Kini, mereka sampai di depan pintu nomor 20.
Tok… tok… tok…
"Assalamualaikum,"
Pintu terbuka menampilkan seorang santriwati yang mengenakan pakaian biru dan kerudung yang senada.
"Wa'alaikum salam Bu nyai, ada apa?" tanya gadis itu dengan sopan.
"Saya mengantarkan teman sekamar kalian yang baru," jawab Bu nyai.
Adiba sedikit terkejut mendengar itu, Kalian? Itu artinya ada beberapa orang yang berada di kamar ini? Jadi, di kamar ini dirinya tidak sendiri.
"Ah, iya Bu nyai. Silahkan." ucapnya sembari mempersilahkan Adiba untuk masuk.
Sebelum masuk Adiba menatap Bu nyai. "Umi Adiba masuk dulu ya." Pamit Adiba.

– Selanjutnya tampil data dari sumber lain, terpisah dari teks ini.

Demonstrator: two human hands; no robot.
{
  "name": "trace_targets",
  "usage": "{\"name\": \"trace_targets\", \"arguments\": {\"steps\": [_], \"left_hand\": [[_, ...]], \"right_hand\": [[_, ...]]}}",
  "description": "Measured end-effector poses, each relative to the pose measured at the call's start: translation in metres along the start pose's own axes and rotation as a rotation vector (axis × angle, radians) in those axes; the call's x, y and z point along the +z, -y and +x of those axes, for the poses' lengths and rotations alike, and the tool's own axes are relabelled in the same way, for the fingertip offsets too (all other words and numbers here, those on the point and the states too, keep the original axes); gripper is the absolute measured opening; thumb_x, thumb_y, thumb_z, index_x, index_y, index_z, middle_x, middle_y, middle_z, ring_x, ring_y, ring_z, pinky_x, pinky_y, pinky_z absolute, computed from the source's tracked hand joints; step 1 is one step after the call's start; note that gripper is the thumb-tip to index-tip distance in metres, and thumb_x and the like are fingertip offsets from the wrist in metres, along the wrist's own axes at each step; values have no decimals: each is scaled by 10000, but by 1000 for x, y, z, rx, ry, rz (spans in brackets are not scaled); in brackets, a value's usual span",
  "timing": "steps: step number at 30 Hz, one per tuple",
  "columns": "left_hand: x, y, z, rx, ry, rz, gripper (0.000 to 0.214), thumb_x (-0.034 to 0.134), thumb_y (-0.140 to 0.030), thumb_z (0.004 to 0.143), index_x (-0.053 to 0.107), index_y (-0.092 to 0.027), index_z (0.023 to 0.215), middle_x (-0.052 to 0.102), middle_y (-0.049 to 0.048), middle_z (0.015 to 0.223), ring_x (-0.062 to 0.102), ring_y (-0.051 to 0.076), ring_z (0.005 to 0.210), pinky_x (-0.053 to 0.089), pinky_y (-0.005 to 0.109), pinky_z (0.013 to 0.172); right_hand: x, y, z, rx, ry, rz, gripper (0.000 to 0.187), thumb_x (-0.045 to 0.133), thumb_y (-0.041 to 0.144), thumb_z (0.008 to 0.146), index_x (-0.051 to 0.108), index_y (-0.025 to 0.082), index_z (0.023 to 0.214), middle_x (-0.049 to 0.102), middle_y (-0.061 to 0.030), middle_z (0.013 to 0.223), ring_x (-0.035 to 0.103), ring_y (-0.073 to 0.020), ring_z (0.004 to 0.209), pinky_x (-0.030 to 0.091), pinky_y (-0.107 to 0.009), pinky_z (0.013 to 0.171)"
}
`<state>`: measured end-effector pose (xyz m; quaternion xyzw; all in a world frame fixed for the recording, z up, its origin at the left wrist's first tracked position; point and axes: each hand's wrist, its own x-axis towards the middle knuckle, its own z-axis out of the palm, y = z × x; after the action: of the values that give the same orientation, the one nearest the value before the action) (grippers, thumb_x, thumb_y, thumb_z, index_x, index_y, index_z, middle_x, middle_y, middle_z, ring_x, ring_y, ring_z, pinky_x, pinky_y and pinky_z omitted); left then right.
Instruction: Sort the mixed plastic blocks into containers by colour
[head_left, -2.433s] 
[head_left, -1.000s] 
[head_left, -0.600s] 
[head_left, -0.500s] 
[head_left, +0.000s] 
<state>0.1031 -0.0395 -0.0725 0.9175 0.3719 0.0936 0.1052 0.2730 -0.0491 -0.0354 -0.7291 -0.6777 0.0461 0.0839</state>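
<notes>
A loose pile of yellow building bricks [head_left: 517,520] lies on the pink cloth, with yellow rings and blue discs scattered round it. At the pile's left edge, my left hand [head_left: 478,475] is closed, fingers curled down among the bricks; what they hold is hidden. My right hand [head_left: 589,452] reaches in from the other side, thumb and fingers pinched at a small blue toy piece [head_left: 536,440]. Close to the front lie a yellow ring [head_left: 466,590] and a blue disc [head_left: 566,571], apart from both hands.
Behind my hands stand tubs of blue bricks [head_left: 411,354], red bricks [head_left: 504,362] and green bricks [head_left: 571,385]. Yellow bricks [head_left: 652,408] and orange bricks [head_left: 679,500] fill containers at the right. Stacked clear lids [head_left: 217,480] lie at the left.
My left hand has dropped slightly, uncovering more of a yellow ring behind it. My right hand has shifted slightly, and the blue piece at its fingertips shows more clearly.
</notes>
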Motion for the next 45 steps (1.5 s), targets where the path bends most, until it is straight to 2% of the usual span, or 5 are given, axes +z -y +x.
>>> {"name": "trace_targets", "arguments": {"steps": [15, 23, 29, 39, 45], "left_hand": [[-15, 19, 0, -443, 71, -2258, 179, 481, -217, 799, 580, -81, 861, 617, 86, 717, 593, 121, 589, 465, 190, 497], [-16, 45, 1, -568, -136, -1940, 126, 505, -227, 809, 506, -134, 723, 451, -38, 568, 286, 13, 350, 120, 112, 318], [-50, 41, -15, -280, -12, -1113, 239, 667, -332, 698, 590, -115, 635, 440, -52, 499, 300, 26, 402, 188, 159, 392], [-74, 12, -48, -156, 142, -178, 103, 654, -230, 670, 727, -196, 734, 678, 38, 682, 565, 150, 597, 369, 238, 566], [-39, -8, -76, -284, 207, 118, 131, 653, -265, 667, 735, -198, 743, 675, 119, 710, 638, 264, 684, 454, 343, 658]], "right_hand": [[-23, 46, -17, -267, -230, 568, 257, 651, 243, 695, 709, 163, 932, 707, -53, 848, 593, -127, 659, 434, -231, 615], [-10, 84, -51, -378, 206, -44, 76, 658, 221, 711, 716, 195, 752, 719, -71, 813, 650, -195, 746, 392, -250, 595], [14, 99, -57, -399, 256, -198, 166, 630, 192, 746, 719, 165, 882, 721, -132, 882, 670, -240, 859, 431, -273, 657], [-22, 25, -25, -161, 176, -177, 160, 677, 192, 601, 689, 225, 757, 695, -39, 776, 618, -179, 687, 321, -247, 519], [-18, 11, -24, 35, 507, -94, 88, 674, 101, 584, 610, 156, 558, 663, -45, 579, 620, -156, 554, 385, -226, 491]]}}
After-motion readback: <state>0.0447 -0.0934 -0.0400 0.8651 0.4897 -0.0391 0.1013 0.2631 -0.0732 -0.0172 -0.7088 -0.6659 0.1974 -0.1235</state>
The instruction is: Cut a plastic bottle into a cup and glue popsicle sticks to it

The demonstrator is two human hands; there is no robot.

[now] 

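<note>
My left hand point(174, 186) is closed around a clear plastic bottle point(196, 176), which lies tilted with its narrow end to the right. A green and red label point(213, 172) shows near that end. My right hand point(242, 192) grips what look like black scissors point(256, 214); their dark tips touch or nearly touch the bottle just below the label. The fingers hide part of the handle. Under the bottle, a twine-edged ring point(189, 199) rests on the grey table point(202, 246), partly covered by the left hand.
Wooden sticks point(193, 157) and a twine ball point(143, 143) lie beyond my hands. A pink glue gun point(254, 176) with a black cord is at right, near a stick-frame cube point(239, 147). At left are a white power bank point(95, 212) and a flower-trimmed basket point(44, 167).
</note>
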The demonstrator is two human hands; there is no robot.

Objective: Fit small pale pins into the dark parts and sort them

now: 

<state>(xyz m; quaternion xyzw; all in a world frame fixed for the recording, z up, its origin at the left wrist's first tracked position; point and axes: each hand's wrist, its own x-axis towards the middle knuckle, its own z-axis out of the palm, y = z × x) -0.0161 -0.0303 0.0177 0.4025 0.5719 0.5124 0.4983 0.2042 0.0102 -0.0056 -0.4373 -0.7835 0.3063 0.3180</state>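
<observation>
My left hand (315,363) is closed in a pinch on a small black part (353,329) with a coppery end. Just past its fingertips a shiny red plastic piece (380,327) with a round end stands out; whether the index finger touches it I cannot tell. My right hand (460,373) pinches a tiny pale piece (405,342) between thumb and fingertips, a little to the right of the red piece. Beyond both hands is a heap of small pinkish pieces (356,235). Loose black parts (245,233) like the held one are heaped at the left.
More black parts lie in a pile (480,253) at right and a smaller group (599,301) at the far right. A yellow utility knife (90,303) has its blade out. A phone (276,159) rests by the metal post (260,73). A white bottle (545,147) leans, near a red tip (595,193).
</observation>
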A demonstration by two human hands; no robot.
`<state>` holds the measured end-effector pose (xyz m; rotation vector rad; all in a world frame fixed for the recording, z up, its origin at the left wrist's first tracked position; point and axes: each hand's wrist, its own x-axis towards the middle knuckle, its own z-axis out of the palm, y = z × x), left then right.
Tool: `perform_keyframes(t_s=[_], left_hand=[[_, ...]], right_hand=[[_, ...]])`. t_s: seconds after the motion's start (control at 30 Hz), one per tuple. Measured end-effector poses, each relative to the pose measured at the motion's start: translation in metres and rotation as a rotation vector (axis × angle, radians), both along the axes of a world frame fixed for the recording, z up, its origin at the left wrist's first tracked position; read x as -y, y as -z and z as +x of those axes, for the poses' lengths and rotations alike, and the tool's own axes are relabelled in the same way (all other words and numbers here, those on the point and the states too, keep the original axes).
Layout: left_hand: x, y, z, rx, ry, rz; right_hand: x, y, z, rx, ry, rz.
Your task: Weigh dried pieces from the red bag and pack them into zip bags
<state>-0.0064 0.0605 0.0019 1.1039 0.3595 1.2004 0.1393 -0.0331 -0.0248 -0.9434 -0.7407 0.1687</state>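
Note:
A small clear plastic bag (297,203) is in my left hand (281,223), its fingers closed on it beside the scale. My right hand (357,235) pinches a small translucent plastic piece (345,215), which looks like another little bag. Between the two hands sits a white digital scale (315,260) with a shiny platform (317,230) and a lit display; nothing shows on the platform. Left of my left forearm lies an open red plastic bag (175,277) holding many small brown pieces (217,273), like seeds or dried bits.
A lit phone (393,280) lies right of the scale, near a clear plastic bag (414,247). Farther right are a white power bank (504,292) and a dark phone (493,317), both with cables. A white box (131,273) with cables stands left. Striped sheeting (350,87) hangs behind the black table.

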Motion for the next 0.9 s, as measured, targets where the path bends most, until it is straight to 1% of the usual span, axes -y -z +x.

"Masuklah nak, kamu setelah ini istirahat ya nak, jangan terlalu lelah, kamu baru dari perjalanan jauh. Ini ada mukena untuk nak Adiba, nanti pada waktu shalat tiba bisa dipakai, dan apabila kamu perlu sesuatu jangan sungkan kepada Umi dan Abi kami selalu ada untuk kamu." Mengusap lembut kepala Adiba.
"Nak Aisyah tolong jaga dan beritahu nak Adiba apa saja peraturan yang ada disini , satu lagi ajak nak Adiba jalan-jalan untuk melihat apa saja yang ada di pondok ini." Bu nyai Tersenyum dan tutur katanya lembut ketika berbicara kepada Aisyah.
"Umi kembali ke ndalem ya nak Adiba, assalamualaikum." Adiba dan Aisyah menyalami tangan Bu nyai dengan takzim.
"Wa'alaikum salam," ucap mereka.
Perkenalkan, namaku Aisyah Ulya, panggil saja Aisyah," gadis itu yang pertama kali memperkenalkan diri pada Adiba.
"Namaku Zahra Fitriani, panggil Zahra saja, selamat datang di pondok pesantren As-Salam, semoga kamu betah disini," Zahra tersenyum lembut kepada Adiba.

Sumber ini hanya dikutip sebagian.